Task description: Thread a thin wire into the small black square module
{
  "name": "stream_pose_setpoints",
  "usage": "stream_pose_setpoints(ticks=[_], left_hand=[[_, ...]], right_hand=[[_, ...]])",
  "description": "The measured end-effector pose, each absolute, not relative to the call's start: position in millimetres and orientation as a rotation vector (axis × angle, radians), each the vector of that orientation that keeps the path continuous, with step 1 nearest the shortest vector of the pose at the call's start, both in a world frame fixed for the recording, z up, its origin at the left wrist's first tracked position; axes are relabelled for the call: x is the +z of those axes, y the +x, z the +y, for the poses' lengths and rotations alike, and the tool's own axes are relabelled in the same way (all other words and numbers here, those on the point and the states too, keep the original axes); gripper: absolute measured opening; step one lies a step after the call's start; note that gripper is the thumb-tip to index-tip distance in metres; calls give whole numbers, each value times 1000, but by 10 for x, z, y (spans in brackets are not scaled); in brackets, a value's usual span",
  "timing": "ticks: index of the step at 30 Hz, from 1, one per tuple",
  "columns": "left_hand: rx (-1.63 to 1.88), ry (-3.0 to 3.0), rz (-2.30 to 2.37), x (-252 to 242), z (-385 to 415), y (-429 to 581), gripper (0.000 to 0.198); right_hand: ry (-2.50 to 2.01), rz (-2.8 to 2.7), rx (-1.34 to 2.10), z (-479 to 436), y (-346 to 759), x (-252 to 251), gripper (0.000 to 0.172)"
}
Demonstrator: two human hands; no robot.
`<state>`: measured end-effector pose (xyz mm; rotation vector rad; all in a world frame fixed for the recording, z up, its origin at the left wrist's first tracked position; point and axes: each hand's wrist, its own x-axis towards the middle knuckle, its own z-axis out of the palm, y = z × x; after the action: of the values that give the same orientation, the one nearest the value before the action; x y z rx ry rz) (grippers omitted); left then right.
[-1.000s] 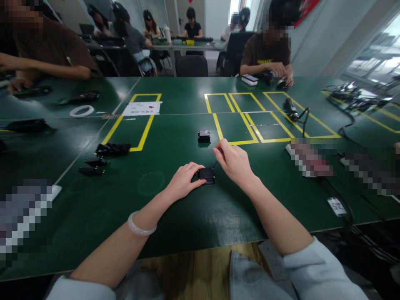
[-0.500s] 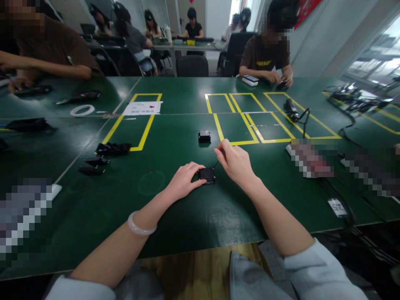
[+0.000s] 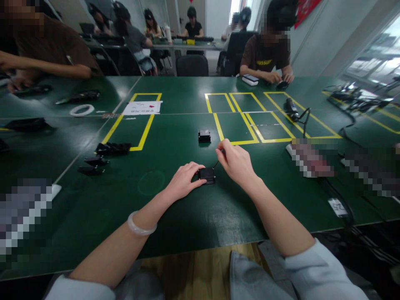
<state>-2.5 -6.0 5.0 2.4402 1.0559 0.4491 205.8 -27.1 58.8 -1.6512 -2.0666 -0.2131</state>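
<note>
On the green table, a small black rectangular block (image 3: pixel 206 175) lies flat with short metal pins or screws showing at its sides. My left hand (image 3: pixel 185 178) grips it from the left, thumb on the near edge and fingers at the far edge. A thin dark rod (image 3: pixel 216 164) runs from my right hand (image 3: pixel 235 161) down to the block's far right corner. The fingers of that hand are pinched round the rod, hiding its upper end. Farther back stands a second, similar black block (image 3: pixel 204 136), touched by neither hand.
Black parts (image 3: pixel 113 148) lie to the left, near a taped yellow rectangle (image 3: pixel 146 132) with a paper sheet (image 3: pixel 143 108). A blurred-out device (image 3: pixel 309 158) and cables sit at right. A person (image 3: pixel 265 56) works across the table, another (image 3: pixel 53 54) at far left.
My right hand has shifted very slightly to the right with the rod. My left hand and the block stay in the same place.
</note>
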Motion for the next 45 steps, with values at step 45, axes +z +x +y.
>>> stream_pose_setpoints(ticks=[45], left_hand=[[433, 2435, 1061, 67, -66, -19, 34]], right_hand=[[-1625, -2075, -156, -298, 2045, 617, 20]])
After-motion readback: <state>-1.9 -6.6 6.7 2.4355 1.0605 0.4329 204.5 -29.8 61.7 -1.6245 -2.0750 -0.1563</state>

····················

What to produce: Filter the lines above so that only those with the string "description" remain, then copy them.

Result for this task:
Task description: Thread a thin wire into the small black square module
  "description": "The measured end-effector pose, each absolute, not relative to the call's start: position in millimetres and orientation as a rotation vector (axis × angle, radians), each the vector of that orientation that keeps the path continuous, with step 1 nearest the shortest vector of the pose at the call's start, both in a world frame fixed for the recording, z up, its origin at the left wrist's first tracked position; axes are relabelled for the call: x is the +z of those axes, y the +x, z the +y, for the poses' lengths and rotations alike, and the tool's own axes are relabelled in the same way (all other words and numbers here, those on the point and the states too, keep the original axes); gripper: absolute measured opening; step one lies a step after the call's start; note that gripper is the thumb-tip to index-tip distance in metres; calls give whole numbers, each value times 1000, but by 10 for x, z, y (spans in brackets are not scaled); in brackets, a value's usual span",

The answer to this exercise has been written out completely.